Мон сотоварищ рвется из железных своих пеленок — рукой не шевельнуть, как в клешах. А народ тонет. Ребятишки тонут. Женщины прилаживают их к плавучим обломкам, может, продержатся, пока помощь поспеет, может, прибьет волной к берегу…
А не прибьет их волной к берегу — сверху их из пулеметов топят. Взрослый мужик молча старается умереть. Ребятишки; они же теснятся друг к дружке и плачут, они смерти не понимают. И вот в этой беде моему сотоварищу все эти ребятишки его родными детьми показались. Он закричал. Зовет их. А что пустой крик в море?
Такая есть боль — когда жена, когда дети на твоих глазах тонут и их вдобавок из пулеметов бьют, а ты им помочь не умеешь.
Он кричал летчикам: «Гады вонючие, в меня цельте, вот я!» Голову высунет из трубы, чтобы в него попало. А не попало — все в железо да в железо.
Корма с надстройкой ушла под воду быстро. Носовая часть встала торчком — не тонет дальше. Может быть, на грунт встала, может быть, воздух скопился в самом носу. Мой знакомец над водой повис. В лицо ему волна тычет.
Море опустело. Узлы, плавучие ящики, чемоданы унесло к берегу. Только тент ситцевый, под которым ребятишки прятались, плавает.
Мой знакомец долго кричал в пустое море. Плакал один. И когда его вытащили из железа матросы с морского охотника, он кричал, ребятишек звал. Не хотел он жить.
И в госпитале кричал. Свесится с койки к полу, его же ж привязывали, и кричит — зовет ребятишек.
А никто ему не откликнется…
Дождь гудел на асфальте. Было совсем не понятно, как может небо скопить в себе столько воды. Удивленные люди уже не пытались перебегать улиц.
Автобусы проплывали мимо, не отворяя дверей.
— Я у вас про физическую боль спрашивал, — сказал Вандербуль старику.
— Это ж она и есть, самая наитяжелая физическая боль. И воздух вокруг, а дышать нечем. И ухватиться не за что, а если и ухватишься, оно, как трухлявое дерево, под рукой сыплется. И ты будто воешь, а звуку твоего не слышно… Когда через неделю мой сотоварищ очнулся в госпитале, узнал от главного врача, что нога у него сломана, два ребра смяты и ключица наружу, не считая нарушения внутренних органов.

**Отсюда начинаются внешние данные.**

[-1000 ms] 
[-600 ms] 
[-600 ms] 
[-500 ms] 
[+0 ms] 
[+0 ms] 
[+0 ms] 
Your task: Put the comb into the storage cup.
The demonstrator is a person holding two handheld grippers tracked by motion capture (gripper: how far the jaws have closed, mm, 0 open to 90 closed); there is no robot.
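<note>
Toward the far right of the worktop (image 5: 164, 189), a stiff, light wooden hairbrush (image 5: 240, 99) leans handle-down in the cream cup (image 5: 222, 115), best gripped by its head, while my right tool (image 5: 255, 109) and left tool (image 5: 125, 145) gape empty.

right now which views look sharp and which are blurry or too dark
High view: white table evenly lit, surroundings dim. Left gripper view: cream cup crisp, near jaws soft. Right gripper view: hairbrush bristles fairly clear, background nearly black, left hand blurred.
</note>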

«Это во мне враз заживет, — сказал он врачу. — От этого я не дюже страдаю. Я теперь такой человек, что даже смертельную боль приму спокойно и независимо от прожитых годов».
— Может, вы про себя рассказывали? — спросил Вандербуль.
Старик усмехнулся, посмотрел на свои бурые, словно сплетенные из шнурков руки.
— У меня своя биография, у него своя.